# DIRECTIONS:
The whole listing is to be restated word for word with no images.

◆ ◆ ◆ ◆ ◆ ◆ ◆

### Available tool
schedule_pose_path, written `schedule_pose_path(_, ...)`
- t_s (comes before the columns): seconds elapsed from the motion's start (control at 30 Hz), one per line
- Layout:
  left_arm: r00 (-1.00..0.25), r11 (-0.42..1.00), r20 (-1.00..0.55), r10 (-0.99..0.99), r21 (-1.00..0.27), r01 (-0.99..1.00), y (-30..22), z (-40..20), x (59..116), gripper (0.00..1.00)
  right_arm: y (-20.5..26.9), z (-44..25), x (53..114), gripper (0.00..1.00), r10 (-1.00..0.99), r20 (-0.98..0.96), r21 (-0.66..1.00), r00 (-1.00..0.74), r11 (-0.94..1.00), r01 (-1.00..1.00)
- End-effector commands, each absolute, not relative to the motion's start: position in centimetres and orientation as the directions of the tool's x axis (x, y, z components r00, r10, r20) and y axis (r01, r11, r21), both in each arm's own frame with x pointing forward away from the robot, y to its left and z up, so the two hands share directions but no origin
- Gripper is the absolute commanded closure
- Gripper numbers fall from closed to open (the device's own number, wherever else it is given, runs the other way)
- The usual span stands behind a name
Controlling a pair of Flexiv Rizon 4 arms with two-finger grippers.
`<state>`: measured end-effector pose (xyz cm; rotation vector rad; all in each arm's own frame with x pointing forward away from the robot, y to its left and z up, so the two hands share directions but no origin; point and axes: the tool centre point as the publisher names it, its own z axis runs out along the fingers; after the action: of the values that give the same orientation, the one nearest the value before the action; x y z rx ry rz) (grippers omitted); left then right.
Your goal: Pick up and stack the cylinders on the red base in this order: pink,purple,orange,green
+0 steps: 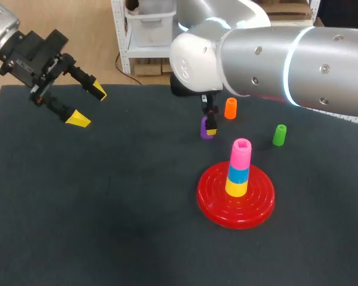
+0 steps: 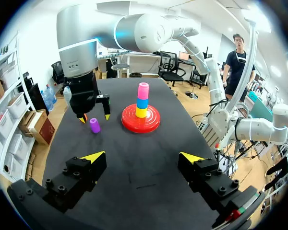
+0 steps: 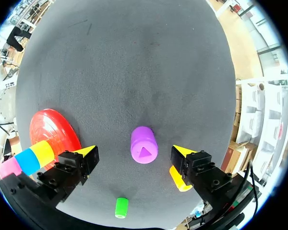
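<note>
The right wrist view shows the right pincer [image 3: 134, 152] spread, the purple cylinder [image 3: 144, 145] untouched between its fingers. The head view shows only one finger there, and the left pincer [image 1: 89, 105] spread at upper left.

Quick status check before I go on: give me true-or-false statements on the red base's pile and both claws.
1. The pink cylinder is the topmost piece on the red base. True.
2. The right claw is shut on the purple cylinder. False: it is open, fingers either side of it, not touching.
3. The orange cylinder sits on the pink cylinder. False: it stands on the table.
4. The left claw is open and empty. True.
5. The green cylinder stands on the table, off the red base. True.
</note>
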<state>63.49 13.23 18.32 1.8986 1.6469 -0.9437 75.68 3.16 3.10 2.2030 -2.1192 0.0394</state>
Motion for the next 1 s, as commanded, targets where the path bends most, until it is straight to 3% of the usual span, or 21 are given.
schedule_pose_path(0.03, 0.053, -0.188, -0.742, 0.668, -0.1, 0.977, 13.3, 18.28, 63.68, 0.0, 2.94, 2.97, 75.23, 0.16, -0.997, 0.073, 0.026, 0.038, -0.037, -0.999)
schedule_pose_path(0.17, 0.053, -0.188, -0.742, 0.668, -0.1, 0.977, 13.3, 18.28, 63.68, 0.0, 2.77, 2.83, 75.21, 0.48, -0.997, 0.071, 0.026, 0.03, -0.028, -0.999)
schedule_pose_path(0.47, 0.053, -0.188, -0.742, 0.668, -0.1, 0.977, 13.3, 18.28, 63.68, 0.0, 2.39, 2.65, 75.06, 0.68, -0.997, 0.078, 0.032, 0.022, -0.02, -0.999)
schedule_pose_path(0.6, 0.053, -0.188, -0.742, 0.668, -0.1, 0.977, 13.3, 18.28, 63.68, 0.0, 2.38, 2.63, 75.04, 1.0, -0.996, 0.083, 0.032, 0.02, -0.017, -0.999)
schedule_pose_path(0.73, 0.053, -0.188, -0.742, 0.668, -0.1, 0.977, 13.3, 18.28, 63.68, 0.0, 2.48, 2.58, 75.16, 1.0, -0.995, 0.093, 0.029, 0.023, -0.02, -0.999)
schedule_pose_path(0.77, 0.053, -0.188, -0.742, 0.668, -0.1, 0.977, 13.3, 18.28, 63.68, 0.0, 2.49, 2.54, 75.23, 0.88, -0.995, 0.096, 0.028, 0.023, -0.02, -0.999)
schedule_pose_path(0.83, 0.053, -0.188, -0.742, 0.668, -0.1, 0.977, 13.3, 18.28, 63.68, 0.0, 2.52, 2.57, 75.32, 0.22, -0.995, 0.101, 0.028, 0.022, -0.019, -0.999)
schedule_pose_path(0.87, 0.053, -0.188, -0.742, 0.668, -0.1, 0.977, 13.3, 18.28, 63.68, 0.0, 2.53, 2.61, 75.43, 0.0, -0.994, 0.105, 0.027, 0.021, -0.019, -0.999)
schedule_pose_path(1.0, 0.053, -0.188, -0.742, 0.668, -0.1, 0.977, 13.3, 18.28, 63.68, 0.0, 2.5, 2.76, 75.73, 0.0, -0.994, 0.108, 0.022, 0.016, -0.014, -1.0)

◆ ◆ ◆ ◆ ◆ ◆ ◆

# THE COMPLETED TASK:
### Available tool
schedule_pose_path, written `schedule_pose_path(_, ...)`
- t_s (comes before the columns): seconds elapsed from the motion's start (control at 30 Hz), one per line
- Layout:
  left_arm: r00 (-1.00..0.25), r11 (-0.42..1.00), r20 (-1.00..0.55), r10 (-0.99..0.99), r21 (-1.00..0.27), r01 (-0.99..1.00), y (-30..22), z (-40..20), x (59..116), gripper (0.00..1.00)
  right_arm: y (-20.5..26.9), z (-44..25), x (53..114), gripper (0.00..1.00), r10 (-1.00..0.99), r20 (-0.98..0.96), r21 (-0.66..1.00), r00 (-1.00..0.74), r11 (-0.94..1.00), r01 (-1.00..1.00)
- End-effector commands, each absolute, not relative to the motion's start: position in centimetres and orientation as the directions of the tool's x axis (x, y, z components r00, r10, r20) and y axis (r01, r11, r21), both in each arm's own frame with x pointing forward away from the robot, y to its left and z up, so the two hands share directions but no origin
- Gripper is the absolute commanded closure
- Gripper numbers fall from closed to open (the device's own number, wherever else it is given, runs the other way)
- The usual span stands behind a name
Controlling a pair of Flexiv Rizon 4 arms with two-finger grippers.
`<state>`: measured end-effector pose (xyz cm; rotation vector rad; all in each arm's own frame with x pointing forward away from the robot, y to its left and z up, so the two hands share directions but no origin; point and axes: the tool centre point as the publisher names it, its own z axis runs out along the fingers; after the action: of the values that give the same orientation, the one nearest the value before the action; x y z rx ry rz) (grippers omitted); left then right.
Your goal: Pick up and stack the cylinders on the red base in this order: pink,purple,orange,green
+0 steps: 
+0 steps: 
+0 steps: 
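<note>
The right wrist view shows the right pincer [image 3: 134, 152] spread, the purple cylinder [image 3: 144, 145] untouched between its fingers. The head view shows only one finger there, and the left pincer [image 1: 89, 105] spread at upper left.

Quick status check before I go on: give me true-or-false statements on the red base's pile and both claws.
1. The pink cylinder is the topmost piece on the red base. True.
2. The right claw is shut on the purple cylinder. False: it is open, fingers either side of it, not touching.
3. The orange cylinder sits on the pink cylinder. False: it stands on the table.
4. The left claw is open and empty. True.
5. The green cylinder stands on the table, off the red base. True.
</note>
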<state>63.49 13.23 18.32 1.8986 1.6469 -0.9437 75.68 3.16 3.10 2.2030 -2.1192 0.0394</state>
Motion for the next 1 s, as commanded, targets where the path bends most, until it is straight to 3% of the usual span, or 21 are given.
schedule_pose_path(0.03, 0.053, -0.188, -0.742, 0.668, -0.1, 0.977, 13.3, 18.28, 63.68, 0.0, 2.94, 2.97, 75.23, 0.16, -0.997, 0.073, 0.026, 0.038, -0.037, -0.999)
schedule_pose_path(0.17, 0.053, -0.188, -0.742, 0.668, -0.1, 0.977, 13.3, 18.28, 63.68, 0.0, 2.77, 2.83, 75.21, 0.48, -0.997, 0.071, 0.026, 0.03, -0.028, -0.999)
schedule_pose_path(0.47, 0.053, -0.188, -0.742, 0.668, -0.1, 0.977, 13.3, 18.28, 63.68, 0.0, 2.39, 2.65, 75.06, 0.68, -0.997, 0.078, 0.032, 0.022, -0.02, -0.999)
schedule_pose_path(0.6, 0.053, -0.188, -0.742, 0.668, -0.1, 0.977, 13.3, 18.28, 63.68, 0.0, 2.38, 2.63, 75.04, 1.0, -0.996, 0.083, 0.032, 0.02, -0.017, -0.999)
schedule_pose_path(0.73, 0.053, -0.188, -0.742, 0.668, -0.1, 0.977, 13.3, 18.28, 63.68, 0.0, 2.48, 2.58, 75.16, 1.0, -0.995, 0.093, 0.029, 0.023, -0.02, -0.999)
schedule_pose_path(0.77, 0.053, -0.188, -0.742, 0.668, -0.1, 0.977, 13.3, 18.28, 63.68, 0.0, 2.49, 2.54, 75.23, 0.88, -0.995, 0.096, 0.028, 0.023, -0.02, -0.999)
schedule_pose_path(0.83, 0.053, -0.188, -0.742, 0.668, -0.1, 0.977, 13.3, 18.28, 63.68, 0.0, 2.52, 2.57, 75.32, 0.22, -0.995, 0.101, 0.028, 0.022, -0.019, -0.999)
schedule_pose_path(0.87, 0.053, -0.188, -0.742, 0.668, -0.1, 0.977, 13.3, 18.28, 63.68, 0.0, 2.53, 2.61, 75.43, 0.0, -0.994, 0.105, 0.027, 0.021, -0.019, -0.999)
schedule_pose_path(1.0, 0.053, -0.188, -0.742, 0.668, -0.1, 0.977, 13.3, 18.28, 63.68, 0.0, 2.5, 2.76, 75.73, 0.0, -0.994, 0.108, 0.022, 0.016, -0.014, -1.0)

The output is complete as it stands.